On Monday, Four astronauts returned to Earth, as they rode home with SpaceX to end a 200-day space station mission that began last spring. The four astronauts spent six months on the International Space Station, according to a live broadcast of NASA.
Their capsule in which they were carried to Earth, parachuted into the Gulf of Mexico off the coast of Pensacola, Florida, in darkness. With the help of spotlights Recovery boats quickly moved in. Well, their homecoming, which is coming just eight hours after leaving the International Space Station, has made the way for SpaceX’s launch of their other four replacements which can be as early as Wednesday night.
The newcomers were scheduled to launch first, but NASA switched this order due to the bad weather and one of the astronaut’s undisclosed medical conditions. So, the welcoming duties will now fall to the lone American and two Russians left behind at the space station.
Before the afternoon’s undocking on Monday, Matthias Maurer, a German astronaut, who is waiting to launch at NASA’s Kennedy Space Center, tweeted that it was a shame the two crews would not be able to overlap at the space station but “we trust you’ll leave everything nice and tidy,” and this will be SpaceX’s fourth crew flight for NASA in just 1 1/2 years.

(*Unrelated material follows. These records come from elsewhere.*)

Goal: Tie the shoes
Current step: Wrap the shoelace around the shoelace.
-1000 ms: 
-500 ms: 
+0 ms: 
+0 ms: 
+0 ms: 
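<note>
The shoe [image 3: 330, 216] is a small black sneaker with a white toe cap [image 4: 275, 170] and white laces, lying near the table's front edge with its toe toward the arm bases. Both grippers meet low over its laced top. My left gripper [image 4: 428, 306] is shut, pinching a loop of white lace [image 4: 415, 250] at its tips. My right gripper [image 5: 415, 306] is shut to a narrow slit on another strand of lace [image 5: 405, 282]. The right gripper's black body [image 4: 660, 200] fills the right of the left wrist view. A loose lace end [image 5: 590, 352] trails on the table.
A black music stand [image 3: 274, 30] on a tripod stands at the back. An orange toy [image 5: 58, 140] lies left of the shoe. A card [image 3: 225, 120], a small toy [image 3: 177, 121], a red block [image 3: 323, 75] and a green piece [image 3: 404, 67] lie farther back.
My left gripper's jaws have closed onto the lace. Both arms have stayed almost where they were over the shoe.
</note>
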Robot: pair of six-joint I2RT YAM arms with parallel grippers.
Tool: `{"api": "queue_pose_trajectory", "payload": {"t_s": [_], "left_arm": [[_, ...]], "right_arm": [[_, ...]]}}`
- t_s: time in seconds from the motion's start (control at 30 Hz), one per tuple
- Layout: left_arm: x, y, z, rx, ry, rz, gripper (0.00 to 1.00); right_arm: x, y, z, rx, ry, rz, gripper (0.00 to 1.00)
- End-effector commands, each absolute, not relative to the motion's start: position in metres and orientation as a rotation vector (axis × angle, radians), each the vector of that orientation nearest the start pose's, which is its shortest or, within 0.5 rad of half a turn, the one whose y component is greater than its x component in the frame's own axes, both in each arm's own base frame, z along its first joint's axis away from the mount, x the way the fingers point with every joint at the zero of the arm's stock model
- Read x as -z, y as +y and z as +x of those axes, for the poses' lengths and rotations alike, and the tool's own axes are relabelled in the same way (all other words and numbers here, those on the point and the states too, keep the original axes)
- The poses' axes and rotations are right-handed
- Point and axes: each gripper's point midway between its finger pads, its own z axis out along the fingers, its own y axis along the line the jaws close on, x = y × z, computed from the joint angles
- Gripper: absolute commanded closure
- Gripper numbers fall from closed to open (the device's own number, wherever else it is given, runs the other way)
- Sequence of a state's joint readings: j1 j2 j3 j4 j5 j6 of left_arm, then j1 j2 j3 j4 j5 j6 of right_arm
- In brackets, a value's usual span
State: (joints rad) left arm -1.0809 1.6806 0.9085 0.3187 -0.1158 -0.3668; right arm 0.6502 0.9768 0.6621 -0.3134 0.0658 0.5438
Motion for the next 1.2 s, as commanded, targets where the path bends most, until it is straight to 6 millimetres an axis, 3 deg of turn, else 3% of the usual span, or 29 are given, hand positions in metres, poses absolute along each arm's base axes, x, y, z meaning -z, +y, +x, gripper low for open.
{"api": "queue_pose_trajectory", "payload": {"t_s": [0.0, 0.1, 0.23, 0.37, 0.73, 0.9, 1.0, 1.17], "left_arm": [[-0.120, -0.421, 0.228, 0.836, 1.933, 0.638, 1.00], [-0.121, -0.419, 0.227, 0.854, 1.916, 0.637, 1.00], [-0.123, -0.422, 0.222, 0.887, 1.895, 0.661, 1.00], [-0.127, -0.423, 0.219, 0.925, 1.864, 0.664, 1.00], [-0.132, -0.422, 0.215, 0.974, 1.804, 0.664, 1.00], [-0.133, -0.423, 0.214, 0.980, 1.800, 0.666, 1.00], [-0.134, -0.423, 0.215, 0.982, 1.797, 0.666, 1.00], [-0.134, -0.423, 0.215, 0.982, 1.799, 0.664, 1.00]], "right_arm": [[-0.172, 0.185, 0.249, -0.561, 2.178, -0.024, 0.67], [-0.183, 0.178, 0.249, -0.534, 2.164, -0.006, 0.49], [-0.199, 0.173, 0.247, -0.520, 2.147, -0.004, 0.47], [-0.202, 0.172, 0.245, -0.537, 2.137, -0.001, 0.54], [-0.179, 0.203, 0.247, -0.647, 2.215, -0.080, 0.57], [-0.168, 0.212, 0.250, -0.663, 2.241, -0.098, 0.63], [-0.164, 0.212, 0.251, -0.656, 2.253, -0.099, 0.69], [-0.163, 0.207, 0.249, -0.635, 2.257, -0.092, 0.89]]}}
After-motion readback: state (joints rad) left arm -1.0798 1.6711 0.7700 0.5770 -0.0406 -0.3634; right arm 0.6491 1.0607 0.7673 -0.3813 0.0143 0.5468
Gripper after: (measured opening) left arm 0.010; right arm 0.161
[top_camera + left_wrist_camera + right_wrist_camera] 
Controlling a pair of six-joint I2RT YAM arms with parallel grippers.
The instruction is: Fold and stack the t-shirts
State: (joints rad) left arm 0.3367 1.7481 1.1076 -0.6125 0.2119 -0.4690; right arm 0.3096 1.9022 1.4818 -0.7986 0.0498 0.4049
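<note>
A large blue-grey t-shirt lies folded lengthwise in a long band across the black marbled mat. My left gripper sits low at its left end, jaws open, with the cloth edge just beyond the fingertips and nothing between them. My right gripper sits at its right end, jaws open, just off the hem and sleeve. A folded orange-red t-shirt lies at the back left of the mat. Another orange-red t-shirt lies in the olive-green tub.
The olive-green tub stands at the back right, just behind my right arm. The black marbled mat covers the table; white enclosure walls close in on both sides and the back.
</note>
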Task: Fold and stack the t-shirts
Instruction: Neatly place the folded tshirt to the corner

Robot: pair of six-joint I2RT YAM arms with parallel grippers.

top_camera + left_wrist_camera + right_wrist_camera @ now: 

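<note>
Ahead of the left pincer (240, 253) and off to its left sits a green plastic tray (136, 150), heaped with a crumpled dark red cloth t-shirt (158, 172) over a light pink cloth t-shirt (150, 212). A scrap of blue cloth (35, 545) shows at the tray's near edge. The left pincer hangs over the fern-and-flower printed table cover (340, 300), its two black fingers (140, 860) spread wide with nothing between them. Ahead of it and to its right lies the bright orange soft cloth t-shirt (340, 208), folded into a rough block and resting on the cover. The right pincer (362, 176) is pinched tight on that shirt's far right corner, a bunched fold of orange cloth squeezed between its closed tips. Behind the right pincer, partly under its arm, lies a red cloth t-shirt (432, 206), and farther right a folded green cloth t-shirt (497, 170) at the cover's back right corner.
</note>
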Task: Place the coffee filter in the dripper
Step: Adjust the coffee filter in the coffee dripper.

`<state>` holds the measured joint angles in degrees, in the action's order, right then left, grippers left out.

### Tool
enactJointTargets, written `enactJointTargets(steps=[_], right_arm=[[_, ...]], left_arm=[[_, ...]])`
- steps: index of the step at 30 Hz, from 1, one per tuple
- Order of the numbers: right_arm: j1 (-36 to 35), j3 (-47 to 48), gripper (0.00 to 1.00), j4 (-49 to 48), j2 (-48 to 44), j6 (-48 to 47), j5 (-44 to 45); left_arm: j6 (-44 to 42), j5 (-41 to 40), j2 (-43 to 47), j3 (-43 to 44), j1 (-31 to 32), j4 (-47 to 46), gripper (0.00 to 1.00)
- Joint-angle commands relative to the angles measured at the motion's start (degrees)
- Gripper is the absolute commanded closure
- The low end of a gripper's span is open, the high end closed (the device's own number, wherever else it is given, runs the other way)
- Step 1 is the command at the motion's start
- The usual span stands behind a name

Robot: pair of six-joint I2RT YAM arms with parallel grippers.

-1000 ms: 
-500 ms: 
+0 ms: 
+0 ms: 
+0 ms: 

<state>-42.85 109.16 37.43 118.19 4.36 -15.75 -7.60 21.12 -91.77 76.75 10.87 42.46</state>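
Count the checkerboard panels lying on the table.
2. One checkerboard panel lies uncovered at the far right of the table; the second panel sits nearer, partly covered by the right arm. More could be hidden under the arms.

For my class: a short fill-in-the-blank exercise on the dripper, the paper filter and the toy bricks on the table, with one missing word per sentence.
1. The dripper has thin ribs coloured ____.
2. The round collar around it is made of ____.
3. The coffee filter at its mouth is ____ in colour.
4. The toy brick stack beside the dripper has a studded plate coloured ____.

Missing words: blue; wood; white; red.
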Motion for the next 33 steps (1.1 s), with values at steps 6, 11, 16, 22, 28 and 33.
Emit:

NASA astronauts Shane Kimbrough and Megan McArthur, Japan’s Akihiko Hoshide, and France’s Thomas Pesquet were scheduled to be back Monday morning, but the sudden high wind in the recovery zone became the reason for the delay in their return.
“One more night with this magical view. Who could complain? I’ll miss our spaceship!” Pesquet tweeted along with a brief video showing the space station illuminated against the blackness of space and also the beautiful small twinkling city lights in the nighttime side of Earth.
From the space station, NASA astronaut Mark Vande Hei, who is midway through a one-year flight, bid farewell to each of his departing friends, and told McArthur “I’ll miss hearing your laughter in adjacent modules.” And before leaving the neighborhood, the four members of the crew took a look around the space station and took some pictures. This was a first for SpaceX; NASA’s shuttles used to do it all the time before their retirement a decade ago as the last Russian capsule fly-around was three years ago.
Well, it can be said that it wasn’t the most comfortable ride back to Earth, as the toilet in their capsule was broken, and as a result, the astronauts had to rely on diapers for the eight-hour trip back to home. They shrugged it off late last week but they have faced quite challenges in their mission.
The first challenge came up shortly after their April liftoff; the Mission Control warned about a piece of space junk that was threatening to collide with their capsule. Then it turned out to be a false alarm. Next, in July, thrusters on a newly arrived Russian lab inadvertently fired and as a result, it sent the station into a spin. The four astronauts stayed in their docked SpaceX capsule and were ready to make a hasty departure if necessary.
It is reported that the next crew will also spend their six months up there, and thus, welcoming back-to-back groups of tourists. In December, a Japanese tycoon and his assistant will get a lift from the Russian Space Agency, which will be then followed by three businessmen arriving via SpaceX in February. In September, SpaceX’s first privately chartered flight bypassed the space station.